When planning your trip to the snowfields, select a resort or area which caters for you and your group’s needs as facilities, experiences and opportunities vary widely between resorts and various parts of the Alpine National Parks and high country. Generally, the better the planning the better the outcome, more fun and less hassles.
The following information is essential and relevant to all visitors to alpine areas, regardless of the length of the visit or the type of alpine activity. When planning it is important to prepare your vehicle for a trip to the snow, and organise your clothing and equipment. Snow sport is more enjoyable if you improve your fitness and organise lessons. Once there, take special care with children. Arrange to leave details of your trip with a responsible contact.
Alcohol and drugs don’t cut it in the snow. Alcohol and drugs impair judgement, slow response time and reduce your ability to respond in an emergency.
ALPINE RESPONSIBILITY CODE – SKI LIFTS
There are inherent risks in all snow recreational activities. Common sense, staying in control and personal awareness can reduce these risks. Risks include rapid changes in weather, visibility and surface conditions, as well as natural and artificial hazards such as rocks, trees, stumps, vehicles, lift towers, snow fences and snowmaking equipment. Observe the code and ski and ride with courtesy to others.
- Stay in control and avoid other people and hazards.
- Use appropriate protective equipment, especially helmets, to minimise the risk of injury.
- You must have the ability to use each lift safely.

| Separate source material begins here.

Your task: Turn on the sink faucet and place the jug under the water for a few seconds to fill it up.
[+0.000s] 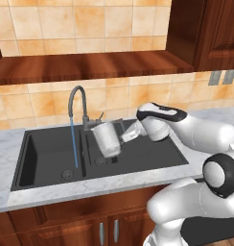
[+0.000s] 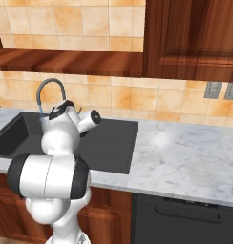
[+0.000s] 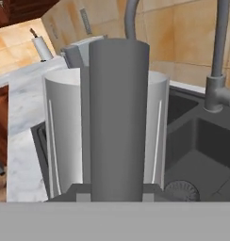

If in doubt ask the lift attendant.
- Obey all signs and warnings, and keep off closed trails and areas.
- It is your responsibility to avoid and give way to people below and beside you.
- Do not stop where you are not visible from above or where you obstruct a trail.
- Before starting downhill, or merging into a trail, look uphill and give way to others.
- Use care to prevent runaway snowboards.
- If you are involved in or see an accident, alert and identify yourself to Resort Staff.
- Be aware that it is dangerous to ski, board or ride lifts if your ability is impaired by drugs or alcohol.
OBSERVE THE CODE
Regardless of how you enjoy your snow sport, there are inherent risks in all snow recreational activities. While in an alpine environment always show courtesy to others and be aware that common sense, protective equipment and personal awareness can reduce the risks. These risks include rapid changes in the weather, visibility and surface conditions, as well as natural and artificial hazards such as rocks, trees, stumps, vehicles, lift towers, snow fences and snowmaking equipment.
Snow sports are lots of fun, but if you do not pay attention to the Code, you could end up hurting yourself or those around you. Observe the Code and share with others the responsibility for a great experience.
Respect gets respect. From the lift line, to the slopes, through the park and the resort.